I encountered this problem that I do not fully understand.
Find the multiplicative inverse of $[45]$ in $Z_{101}$ . Then determine the integer x between 1 and 100 such that
$45^{99} \equiv x$ (mod 101)
Using the Euclidean algorithm the multiplicative inverse of $[45]$ can be found as [9].
However finding $x$ is where my effort halts.
Lets denote $a=45$, $e = 99$ and $p = 101$.
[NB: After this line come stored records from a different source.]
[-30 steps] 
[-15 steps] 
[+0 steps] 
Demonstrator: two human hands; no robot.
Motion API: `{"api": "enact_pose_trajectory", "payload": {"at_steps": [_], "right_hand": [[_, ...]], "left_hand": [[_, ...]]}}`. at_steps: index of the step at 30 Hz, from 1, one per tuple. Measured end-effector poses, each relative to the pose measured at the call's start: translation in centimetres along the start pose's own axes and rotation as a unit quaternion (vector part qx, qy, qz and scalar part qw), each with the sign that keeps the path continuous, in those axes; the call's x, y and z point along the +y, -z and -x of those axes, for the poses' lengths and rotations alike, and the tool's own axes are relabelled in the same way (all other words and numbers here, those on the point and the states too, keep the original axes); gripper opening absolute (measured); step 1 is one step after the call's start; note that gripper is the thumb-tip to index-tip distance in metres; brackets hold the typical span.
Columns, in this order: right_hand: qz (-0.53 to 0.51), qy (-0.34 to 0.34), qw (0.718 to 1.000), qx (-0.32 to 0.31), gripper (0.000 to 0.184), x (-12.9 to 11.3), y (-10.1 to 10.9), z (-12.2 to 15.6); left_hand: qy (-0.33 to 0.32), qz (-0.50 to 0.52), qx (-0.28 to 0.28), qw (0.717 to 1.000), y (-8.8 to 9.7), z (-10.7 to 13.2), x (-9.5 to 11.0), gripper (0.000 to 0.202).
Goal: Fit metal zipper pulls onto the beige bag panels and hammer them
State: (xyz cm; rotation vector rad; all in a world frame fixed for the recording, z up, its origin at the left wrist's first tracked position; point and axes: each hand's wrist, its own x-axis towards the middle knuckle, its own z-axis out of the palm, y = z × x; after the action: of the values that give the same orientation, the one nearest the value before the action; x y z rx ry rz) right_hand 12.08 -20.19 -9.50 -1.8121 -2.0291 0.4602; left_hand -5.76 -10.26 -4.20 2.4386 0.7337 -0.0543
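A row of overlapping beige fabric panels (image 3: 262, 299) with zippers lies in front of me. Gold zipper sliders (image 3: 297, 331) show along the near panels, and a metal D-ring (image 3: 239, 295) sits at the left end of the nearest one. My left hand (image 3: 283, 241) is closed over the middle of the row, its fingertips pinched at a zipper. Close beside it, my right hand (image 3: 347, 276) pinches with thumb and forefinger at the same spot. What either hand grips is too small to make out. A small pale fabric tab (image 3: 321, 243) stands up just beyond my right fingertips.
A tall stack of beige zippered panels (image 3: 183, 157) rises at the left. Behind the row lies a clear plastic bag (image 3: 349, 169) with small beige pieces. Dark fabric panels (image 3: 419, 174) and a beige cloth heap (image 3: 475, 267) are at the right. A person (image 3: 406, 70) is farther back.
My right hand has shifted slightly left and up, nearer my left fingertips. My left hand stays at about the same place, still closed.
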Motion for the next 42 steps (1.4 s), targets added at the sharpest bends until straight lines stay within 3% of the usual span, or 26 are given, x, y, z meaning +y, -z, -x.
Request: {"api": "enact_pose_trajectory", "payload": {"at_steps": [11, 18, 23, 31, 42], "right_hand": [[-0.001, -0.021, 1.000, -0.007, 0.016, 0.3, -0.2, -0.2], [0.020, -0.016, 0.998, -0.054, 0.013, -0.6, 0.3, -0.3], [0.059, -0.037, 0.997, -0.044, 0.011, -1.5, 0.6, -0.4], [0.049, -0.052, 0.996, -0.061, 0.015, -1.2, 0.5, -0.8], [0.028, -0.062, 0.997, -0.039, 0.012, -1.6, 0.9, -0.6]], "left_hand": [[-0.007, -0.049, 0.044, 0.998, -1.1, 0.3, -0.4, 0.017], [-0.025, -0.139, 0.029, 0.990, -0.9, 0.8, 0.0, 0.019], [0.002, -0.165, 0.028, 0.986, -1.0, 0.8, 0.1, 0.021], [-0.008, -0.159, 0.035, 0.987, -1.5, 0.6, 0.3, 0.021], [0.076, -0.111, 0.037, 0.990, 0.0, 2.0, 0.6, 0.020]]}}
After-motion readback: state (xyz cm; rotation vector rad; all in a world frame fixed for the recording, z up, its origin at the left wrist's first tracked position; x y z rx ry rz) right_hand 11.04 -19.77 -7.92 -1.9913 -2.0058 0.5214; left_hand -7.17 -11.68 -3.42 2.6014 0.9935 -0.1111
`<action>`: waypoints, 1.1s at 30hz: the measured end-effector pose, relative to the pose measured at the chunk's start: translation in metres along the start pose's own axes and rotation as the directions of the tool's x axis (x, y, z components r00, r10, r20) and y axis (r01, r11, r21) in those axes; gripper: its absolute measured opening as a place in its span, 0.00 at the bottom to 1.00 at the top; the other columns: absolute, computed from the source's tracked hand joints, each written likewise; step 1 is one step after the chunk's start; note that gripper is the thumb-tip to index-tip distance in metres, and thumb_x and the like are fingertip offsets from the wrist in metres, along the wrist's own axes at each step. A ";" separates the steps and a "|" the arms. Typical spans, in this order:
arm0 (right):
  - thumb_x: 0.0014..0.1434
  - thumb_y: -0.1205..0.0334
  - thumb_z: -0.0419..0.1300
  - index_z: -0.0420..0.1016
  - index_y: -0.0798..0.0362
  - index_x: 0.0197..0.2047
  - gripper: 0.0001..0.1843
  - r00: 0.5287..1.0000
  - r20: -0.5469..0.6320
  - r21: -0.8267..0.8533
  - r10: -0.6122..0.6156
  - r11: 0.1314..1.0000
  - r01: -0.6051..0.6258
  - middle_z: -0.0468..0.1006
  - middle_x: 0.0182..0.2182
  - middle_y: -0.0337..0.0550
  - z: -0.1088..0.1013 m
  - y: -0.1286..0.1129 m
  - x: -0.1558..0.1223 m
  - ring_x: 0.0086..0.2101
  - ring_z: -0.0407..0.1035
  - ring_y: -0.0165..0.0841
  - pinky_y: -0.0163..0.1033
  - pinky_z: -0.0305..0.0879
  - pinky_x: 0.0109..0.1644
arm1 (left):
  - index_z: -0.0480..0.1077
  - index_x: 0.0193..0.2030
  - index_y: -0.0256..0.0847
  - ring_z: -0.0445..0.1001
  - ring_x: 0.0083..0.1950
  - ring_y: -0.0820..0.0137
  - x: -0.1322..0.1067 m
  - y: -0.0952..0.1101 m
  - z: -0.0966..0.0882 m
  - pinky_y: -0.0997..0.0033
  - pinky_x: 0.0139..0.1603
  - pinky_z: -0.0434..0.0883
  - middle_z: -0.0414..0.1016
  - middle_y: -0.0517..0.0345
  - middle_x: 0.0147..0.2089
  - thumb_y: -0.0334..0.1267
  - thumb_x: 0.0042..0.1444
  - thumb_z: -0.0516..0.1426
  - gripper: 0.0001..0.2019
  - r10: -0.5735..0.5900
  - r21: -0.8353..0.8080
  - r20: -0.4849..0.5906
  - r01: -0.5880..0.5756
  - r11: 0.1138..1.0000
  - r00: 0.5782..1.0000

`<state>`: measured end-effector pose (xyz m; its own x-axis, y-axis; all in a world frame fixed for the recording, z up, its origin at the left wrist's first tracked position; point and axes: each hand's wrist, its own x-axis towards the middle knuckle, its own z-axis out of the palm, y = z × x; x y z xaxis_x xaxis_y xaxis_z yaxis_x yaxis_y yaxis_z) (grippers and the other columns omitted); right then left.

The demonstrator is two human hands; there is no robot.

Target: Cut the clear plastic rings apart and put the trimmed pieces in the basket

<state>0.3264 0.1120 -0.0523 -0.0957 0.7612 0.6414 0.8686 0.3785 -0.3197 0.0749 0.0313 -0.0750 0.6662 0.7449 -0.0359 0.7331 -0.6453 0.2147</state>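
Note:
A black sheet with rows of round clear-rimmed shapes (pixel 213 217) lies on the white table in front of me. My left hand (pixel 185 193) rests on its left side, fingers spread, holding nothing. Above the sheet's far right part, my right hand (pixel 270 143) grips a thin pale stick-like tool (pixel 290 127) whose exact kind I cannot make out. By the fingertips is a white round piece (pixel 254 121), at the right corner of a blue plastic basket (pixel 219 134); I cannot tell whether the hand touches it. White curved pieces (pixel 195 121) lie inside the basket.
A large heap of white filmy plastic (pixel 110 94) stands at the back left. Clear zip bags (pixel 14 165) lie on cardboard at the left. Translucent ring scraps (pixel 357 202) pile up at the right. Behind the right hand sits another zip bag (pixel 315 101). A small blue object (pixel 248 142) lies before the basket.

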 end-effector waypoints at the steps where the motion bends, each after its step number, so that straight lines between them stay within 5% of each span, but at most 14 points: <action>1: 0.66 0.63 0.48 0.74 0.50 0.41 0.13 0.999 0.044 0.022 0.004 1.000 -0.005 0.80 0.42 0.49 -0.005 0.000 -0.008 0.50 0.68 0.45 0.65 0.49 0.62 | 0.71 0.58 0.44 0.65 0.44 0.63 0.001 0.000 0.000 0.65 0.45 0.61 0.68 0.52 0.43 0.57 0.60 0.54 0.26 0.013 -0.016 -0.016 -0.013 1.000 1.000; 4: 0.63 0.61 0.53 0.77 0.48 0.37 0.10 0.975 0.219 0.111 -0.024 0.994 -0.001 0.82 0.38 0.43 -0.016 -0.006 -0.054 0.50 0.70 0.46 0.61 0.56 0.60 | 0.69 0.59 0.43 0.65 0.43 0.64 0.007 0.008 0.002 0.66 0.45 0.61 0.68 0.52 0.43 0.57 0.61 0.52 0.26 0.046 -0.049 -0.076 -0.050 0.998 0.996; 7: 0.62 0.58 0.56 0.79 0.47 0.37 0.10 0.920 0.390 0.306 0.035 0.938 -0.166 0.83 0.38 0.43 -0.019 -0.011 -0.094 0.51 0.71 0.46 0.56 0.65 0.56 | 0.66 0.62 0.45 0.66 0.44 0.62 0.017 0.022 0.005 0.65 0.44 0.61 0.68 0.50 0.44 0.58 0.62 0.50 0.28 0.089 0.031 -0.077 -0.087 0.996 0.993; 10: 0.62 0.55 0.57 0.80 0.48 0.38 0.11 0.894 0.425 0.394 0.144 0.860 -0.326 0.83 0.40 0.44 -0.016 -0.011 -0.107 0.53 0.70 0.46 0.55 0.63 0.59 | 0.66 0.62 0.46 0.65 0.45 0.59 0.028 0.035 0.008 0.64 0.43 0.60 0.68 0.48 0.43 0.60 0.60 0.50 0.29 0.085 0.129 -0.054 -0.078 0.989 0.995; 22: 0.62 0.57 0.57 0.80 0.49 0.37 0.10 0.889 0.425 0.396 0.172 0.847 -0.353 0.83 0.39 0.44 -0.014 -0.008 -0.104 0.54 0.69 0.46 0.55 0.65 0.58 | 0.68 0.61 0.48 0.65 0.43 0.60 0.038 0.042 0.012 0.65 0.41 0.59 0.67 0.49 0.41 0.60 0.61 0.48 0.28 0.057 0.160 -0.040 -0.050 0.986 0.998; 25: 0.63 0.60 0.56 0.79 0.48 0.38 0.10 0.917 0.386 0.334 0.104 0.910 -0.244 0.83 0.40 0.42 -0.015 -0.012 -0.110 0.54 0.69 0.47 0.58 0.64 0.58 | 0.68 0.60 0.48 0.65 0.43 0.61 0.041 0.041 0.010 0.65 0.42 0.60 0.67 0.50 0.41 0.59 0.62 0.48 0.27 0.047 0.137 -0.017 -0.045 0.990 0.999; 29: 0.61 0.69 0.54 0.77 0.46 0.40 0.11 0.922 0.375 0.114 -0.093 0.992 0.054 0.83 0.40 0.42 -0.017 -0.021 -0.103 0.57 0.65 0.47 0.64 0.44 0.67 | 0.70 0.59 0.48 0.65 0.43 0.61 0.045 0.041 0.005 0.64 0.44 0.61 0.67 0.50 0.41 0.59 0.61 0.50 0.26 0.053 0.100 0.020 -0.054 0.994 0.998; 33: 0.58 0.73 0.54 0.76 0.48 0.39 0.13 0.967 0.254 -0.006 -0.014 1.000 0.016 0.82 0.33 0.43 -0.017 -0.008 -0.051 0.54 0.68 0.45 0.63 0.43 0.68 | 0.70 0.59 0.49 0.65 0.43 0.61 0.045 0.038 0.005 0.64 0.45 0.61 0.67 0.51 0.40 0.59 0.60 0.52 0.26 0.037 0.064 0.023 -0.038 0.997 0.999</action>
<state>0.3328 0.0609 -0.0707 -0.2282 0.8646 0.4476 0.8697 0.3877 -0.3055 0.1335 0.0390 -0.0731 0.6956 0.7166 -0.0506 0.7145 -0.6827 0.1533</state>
Since $p$ is a prime and $a \nmid p$ Fermat's little theorem gives
$a^{p-1} \equiv 1$ (mod p) = $45^{101-1} \equiv 1$ (mod 101)
in a case where $e > (p-1)$ we could simply evaluate $a^e$ as follows
$a^e = a^{k \cdot (p-1) + r} \equiv a^r$ (mod p) where $k$ and $r$ are integers.
Finally $a^r$ could be envaulted in mod p and x would be found.
However, in this problem, $e < (p-1)$ = $(99 < 100)$ and the evaluation described above is not possible. I.e. we can not evalute $45^{99}$ as $45^{k \cdot 100 + r}$.
In summary, how can $x$ be found in the equation
$a^e \equiv x$ (mod p)
when $e < (p-1)$?